## [Work instruction]
Output the entire listing without altering anything.
▼▼▼
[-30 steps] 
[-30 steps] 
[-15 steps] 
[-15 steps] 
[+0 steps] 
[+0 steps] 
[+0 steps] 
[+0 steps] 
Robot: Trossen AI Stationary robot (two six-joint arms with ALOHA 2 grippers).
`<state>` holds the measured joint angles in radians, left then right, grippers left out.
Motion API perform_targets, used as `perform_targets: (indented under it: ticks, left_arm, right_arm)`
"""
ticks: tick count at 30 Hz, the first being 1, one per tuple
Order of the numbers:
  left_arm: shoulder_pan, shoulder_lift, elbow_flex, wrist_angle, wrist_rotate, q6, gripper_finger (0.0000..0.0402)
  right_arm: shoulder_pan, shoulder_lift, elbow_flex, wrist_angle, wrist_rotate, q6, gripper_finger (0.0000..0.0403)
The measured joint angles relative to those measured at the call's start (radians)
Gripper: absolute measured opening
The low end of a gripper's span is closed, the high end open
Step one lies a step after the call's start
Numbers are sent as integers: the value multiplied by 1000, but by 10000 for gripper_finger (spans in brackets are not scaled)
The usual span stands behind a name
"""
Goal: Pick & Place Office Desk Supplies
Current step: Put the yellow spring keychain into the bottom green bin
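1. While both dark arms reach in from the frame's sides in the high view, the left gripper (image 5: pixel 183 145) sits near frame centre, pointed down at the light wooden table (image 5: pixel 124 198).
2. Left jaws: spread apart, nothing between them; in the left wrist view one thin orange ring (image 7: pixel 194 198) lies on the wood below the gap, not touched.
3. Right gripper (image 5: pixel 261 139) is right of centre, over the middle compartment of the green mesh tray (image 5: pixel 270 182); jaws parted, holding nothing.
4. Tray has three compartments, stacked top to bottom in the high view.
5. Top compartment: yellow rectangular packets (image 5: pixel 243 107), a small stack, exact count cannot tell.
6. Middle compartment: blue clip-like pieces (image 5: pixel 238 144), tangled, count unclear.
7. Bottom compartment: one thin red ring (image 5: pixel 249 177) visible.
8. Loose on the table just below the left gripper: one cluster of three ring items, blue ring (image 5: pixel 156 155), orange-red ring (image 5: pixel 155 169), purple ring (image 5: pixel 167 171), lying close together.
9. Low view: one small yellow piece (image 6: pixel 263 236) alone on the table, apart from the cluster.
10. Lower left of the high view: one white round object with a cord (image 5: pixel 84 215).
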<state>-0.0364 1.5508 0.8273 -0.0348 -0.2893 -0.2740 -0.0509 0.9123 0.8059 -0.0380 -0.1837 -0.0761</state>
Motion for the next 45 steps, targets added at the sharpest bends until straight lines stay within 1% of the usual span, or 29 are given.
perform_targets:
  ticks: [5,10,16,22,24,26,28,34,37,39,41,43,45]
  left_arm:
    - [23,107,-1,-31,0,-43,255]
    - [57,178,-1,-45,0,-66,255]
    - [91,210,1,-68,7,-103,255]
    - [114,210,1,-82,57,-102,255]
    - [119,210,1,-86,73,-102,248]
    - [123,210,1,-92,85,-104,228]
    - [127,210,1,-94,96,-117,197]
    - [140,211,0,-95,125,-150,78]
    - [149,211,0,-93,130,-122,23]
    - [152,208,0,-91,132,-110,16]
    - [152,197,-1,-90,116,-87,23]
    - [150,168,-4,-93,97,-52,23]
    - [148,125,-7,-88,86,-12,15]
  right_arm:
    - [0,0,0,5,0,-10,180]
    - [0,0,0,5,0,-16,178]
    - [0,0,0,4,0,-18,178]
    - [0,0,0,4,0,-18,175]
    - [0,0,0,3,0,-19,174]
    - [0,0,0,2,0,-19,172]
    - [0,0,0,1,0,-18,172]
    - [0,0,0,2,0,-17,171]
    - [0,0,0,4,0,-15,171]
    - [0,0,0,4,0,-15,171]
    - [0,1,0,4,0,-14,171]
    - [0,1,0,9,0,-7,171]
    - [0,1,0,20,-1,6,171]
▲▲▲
## [Answer box]
[-30 steps] 
[-30 steps] 
[-15 steps] 
[-15 steps] 
[+0 steps] 
[+0 steps] 
[+0 steps] 
[+0 steps] 
Robot: Trossen AI Stationary robot (two six-joint arms with ALOHA 2 grippers).
`<state>` holds the measured joint angles in radians, left then right, grippers left out.
Motion API perform_targets, used as `perform_targets: (indented under it: ticks, left_arm, right_arm)`
"""
ticks: tick count at 30 Hz, the first being 1, one per tuple
Order of the numbers:
  left_arm: shoulder_pan, shoulder_lift, elbow_flex, wrist_angle, wrist_rotate, q6, gripper_finger (0.0000..0.0402)
  right_arm: shoulder_pan, shoulder_lift, elbow_flex, wrist_angle, wrist_rotate, q6, gripper_finger (0.0000..0.0403)
The measured joint angles relative to those measured at the call's start (radians)
Gripper: absolute measured opening
The low end of a gripper's span is closed, the high end open
Step one lies a step after the call's start
Numbers are sent as integers: the value multiplied by 1000, but by 10000 for gripper_finger (spans in brackets are not scaled)
The usual span stands behind a name
"""
Goal: Pick & Place Office Desk Supplies
Current step: Put the yellow spring keychain into the bottom green bin
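1. While both dark arms reach in from the frame's sides in the high view, the left gripper (image 5: pixel 183 145) sits near frame centre, pointed down at the light wooden table (image 5: pixel 124 198).
2. Left jaws: spread apart, nothing between them; in the left wrist view one thin orange ring (image 7: pixel 194 198) lies on the wood below the gap, not touched.
3. Right gripper (image 5: pixel 261 139) is right of centre, over the middle compartment of the green mesh tray (image 5: pixel 270 182); jaws parted, holding nothing.
4. Tray has three compartments, stacked top to bottom in the high view.
5. Top compartment: yellow rectangular packets (image 5: pixel 243 107), a small stack, exact count cannot tell.
6. Middle compartment: blue clip-like pieces (image 5: pixel 238 144), tangled, count unclear.
7. Bottom compartment: one thin red ring (image 5: pixel 249 177) visible.
8. Loose on the table just below the left gripper: one cluster of three ring items, blue ring (image 5: pixel 156 155), orange-red ring (image 5: pixel 155 169), purple ring (image 5: pixel 167 171), lying close together.
9. Low view: one small yellow piece (image 6: pixel 263 236) alone on the table, apart from the cluster.
10. Lower left of the high view: one white round object with a cord (image 5: pixel 84 215).
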<state>-0.0364 1.5508 0.8273 -0.0348 -0.2893 -0.2740 -0.0509 0.9123 0.8059 -0.0380 -0.1837 -0.0761</state>
Motion for the next 45 steps, targets added at the sharpest bends until straight lines stay within 1% of the usual span, or 29 are given.
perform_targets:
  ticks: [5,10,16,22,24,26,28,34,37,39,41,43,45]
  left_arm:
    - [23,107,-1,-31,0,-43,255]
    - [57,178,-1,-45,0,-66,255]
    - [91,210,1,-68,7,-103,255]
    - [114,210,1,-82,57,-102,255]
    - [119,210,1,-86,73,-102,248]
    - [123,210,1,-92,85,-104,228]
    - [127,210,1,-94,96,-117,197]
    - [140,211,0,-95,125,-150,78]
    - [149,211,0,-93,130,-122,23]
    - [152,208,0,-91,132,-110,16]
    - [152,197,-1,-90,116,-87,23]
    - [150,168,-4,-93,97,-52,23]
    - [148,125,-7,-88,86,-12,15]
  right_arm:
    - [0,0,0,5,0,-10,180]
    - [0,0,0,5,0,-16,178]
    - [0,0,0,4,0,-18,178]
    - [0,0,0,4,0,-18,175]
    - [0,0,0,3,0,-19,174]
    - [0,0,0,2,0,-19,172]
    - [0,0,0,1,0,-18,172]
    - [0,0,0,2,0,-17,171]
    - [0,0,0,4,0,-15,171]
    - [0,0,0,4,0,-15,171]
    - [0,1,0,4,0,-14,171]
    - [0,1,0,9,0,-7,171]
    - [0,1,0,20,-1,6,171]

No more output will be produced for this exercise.